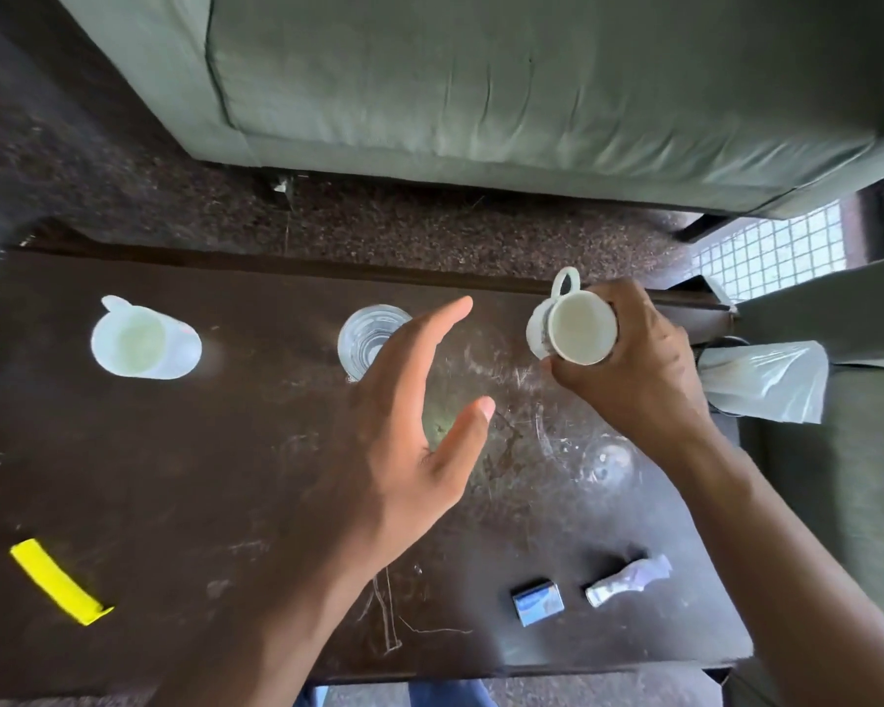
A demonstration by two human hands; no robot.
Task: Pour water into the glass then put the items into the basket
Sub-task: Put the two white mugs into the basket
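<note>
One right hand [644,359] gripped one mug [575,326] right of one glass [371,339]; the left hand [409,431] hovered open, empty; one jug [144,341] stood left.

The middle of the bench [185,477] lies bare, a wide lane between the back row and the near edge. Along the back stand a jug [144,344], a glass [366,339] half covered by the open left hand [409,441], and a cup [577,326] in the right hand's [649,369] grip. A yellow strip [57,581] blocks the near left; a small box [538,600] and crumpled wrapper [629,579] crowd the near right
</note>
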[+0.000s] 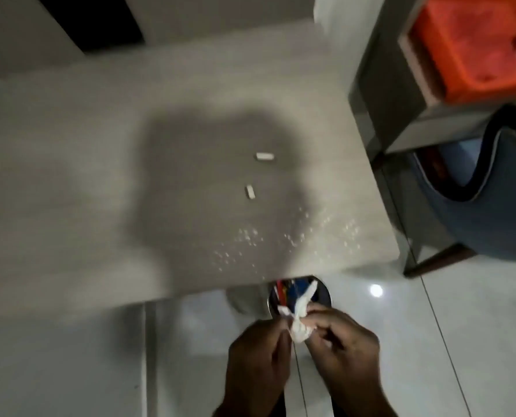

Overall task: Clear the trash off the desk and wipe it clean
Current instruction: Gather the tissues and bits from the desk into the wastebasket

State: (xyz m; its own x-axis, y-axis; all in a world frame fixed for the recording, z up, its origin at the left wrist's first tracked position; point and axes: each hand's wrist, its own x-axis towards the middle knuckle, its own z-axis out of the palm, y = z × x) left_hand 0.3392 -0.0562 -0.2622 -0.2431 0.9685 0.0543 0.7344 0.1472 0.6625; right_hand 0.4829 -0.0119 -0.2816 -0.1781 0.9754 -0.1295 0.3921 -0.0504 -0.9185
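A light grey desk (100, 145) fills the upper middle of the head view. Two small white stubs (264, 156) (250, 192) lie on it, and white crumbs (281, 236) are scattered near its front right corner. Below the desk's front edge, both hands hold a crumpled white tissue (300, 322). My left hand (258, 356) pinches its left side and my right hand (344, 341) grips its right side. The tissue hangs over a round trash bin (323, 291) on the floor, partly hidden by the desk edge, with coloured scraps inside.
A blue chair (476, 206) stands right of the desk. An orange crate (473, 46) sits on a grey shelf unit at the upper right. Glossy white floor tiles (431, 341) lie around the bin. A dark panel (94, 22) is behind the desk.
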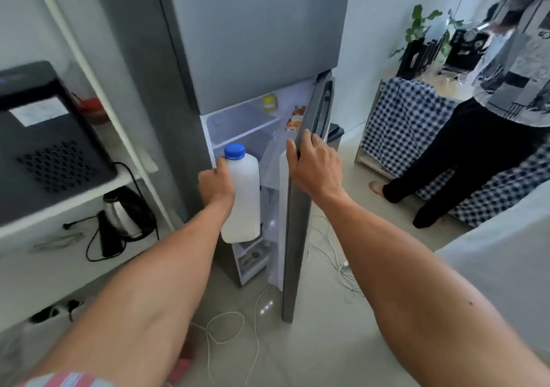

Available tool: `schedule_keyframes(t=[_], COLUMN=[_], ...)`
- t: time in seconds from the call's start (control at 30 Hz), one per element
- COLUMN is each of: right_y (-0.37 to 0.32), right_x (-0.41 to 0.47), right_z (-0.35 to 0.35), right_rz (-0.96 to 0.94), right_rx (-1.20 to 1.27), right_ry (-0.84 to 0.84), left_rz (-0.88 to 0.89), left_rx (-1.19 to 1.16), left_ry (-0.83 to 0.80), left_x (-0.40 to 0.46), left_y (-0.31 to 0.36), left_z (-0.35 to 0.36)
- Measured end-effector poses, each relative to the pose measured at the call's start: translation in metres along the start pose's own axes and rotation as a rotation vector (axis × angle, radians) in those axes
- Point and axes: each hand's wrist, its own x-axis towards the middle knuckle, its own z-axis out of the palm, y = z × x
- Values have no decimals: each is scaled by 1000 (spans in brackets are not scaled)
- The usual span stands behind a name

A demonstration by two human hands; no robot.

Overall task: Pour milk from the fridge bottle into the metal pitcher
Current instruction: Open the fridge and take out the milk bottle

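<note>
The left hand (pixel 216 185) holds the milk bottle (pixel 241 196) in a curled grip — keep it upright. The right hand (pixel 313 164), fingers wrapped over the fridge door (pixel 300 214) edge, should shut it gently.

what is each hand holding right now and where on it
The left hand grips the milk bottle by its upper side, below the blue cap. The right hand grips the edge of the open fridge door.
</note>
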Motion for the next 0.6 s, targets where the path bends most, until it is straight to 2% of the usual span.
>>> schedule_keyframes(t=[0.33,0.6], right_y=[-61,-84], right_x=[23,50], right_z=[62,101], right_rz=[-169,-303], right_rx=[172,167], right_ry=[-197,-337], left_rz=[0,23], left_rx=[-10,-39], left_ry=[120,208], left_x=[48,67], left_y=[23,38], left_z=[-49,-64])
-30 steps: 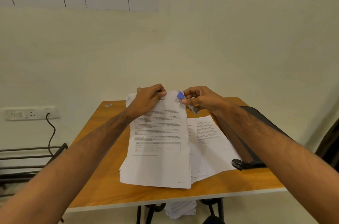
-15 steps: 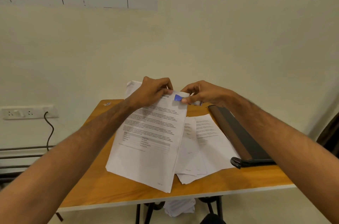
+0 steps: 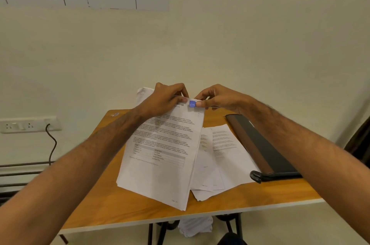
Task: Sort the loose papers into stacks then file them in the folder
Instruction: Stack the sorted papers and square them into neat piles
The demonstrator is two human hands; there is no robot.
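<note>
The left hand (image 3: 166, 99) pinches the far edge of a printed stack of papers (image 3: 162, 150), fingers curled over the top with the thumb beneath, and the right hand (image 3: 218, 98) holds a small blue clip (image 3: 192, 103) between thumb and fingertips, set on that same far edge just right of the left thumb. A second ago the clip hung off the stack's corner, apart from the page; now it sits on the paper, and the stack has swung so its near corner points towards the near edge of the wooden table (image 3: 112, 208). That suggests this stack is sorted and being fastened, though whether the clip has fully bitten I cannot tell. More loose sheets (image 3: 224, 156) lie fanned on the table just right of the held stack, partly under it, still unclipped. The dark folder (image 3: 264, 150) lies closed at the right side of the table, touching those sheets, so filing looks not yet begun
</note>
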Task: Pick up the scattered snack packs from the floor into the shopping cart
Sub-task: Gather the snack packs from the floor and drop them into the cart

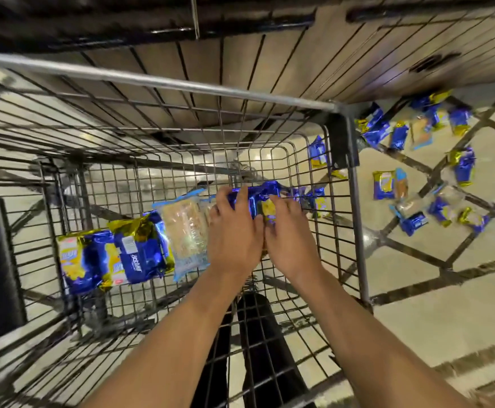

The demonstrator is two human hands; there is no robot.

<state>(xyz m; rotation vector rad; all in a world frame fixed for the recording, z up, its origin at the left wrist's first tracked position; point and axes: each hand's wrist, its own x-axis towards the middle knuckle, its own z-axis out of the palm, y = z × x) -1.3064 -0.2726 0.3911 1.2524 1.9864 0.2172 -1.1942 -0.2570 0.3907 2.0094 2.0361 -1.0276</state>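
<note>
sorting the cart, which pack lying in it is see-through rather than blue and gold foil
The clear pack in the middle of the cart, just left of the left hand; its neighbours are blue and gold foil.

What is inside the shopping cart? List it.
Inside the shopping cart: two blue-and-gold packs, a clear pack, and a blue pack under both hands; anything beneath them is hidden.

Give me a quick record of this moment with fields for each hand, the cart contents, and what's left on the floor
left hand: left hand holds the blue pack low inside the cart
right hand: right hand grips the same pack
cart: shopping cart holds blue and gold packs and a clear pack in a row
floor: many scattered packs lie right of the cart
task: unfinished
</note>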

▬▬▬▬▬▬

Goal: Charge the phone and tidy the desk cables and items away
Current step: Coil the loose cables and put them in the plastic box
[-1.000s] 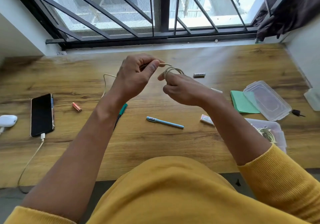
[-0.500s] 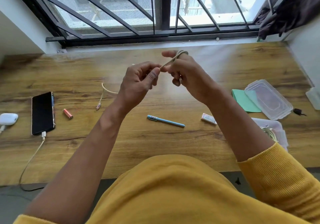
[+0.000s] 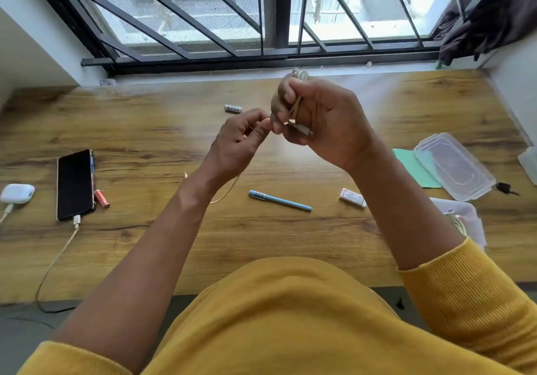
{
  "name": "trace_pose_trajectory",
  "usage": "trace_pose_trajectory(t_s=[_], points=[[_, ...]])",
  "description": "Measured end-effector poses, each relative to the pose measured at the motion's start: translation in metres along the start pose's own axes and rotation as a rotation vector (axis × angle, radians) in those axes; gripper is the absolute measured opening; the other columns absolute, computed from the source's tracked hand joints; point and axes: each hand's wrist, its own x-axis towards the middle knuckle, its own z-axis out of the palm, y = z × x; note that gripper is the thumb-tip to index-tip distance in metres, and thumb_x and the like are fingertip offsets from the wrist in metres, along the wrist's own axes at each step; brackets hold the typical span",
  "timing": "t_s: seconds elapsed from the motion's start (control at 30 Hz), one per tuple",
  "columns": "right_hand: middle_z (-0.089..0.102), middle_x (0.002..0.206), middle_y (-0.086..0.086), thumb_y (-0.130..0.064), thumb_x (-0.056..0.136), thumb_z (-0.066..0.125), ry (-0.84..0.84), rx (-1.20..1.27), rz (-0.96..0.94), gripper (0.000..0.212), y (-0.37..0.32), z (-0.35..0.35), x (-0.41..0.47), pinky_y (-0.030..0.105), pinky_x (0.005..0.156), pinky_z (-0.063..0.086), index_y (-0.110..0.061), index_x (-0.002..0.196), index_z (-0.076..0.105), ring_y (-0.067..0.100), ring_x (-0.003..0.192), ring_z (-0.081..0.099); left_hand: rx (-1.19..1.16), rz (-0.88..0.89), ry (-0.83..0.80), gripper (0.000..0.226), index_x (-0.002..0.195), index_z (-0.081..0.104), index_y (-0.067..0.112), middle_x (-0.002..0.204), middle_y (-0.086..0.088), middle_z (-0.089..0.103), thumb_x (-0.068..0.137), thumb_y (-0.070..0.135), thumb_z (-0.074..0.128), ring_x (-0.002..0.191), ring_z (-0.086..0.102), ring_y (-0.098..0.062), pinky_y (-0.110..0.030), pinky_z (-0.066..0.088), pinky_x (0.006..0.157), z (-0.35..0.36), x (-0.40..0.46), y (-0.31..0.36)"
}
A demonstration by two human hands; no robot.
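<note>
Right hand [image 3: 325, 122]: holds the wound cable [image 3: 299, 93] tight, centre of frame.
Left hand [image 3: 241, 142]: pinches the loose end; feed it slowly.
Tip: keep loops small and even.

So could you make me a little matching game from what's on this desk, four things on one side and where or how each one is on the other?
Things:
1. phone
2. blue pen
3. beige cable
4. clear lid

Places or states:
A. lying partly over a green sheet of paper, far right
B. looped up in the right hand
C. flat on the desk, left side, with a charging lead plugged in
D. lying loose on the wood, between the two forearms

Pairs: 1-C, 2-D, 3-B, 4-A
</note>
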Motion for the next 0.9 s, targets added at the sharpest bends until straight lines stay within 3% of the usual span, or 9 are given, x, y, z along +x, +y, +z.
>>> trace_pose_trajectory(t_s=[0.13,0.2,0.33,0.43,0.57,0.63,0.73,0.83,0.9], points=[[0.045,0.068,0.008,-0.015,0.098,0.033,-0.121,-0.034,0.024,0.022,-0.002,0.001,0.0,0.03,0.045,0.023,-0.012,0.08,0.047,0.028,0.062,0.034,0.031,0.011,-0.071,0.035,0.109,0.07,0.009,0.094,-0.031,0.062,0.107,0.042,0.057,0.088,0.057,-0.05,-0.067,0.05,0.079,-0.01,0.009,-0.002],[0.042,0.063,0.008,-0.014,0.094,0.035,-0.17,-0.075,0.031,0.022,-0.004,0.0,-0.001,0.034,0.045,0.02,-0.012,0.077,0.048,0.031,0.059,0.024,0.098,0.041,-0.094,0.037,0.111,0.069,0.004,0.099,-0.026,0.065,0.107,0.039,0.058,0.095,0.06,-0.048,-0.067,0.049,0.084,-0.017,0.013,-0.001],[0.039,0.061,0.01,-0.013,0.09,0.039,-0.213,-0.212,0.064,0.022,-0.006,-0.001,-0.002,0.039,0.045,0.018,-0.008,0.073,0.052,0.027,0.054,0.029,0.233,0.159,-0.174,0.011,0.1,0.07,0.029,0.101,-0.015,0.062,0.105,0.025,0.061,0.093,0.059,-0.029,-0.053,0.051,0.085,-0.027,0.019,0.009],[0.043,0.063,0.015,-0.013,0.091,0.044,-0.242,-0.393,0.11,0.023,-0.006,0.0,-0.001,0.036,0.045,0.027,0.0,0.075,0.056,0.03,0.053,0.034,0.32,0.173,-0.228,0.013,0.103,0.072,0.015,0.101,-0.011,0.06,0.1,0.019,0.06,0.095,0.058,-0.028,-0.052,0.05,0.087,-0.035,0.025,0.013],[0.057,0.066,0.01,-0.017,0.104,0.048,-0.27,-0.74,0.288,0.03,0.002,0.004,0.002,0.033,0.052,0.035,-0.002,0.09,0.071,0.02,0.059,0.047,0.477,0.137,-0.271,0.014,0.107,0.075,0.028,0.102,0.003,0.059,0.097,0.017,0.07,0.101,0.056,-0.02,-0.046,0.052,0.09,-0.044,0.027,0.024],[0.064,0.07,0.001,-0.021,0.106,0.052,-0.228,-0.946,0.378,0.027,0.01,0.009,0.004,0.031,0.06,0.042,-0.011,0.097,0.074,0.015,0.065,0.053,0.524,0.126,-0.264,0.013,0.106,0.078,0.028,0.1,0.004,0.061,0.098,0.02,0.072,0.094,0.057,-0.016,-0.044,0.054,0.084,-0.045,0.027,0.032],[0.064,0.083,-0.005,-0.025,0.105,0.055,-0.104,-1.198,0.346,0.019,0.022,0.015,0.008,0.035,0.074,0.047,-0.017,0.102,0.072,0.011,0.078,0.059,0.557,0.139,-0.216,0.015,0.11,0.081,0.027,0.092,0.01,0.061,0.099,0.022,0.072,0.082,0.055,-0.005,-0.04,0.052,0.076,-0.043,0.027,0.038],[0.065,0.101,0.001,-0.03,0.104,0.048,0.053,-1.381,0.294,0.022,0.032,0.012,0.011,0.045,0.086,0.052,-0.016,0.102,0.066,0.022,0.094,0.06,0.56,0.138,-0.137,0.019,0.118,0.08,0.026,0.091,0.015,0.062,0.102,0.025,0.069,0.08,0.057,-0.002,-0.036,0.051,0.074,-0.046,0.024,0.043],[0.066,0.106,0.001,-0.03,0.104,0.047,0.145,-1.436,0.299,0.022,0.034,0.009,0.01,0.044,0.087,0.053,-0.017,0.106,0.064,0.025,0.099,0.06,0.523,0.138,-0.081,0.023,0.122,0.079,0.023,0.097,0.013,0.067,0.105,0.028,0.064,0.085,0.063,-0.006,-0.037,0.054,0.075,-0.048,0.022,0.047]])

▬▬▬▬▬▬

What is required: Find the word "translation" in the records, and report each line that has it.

Response box:
- Measured end-effector poses, each relative to the pose measured at the call's start: translation in metres along the start pose's own axes and rotation as a rotation vector (axis × angle, radians) in those axes
  "description": "Measured end-effector poses, each relative to the pose measured at the motion's start: translation in metres along the start pose's own axes and rotation as a rotation vector (axis × angle, radians) in those axes; gripper is the absolute measured opening; the other columns absolute, computed from the source's tracked hand joints; point and axes: each hand's wrist, its own x-axis towards the middle knuckle, its own z-axis out of the palm, y = z × x; note that gripper is the thumb-tip to index-tip distance in metres, and thumb_x and the like are fingertip offsets from the wrist in metres, along the wrist's own axes at each step; brackets hold the typical span",

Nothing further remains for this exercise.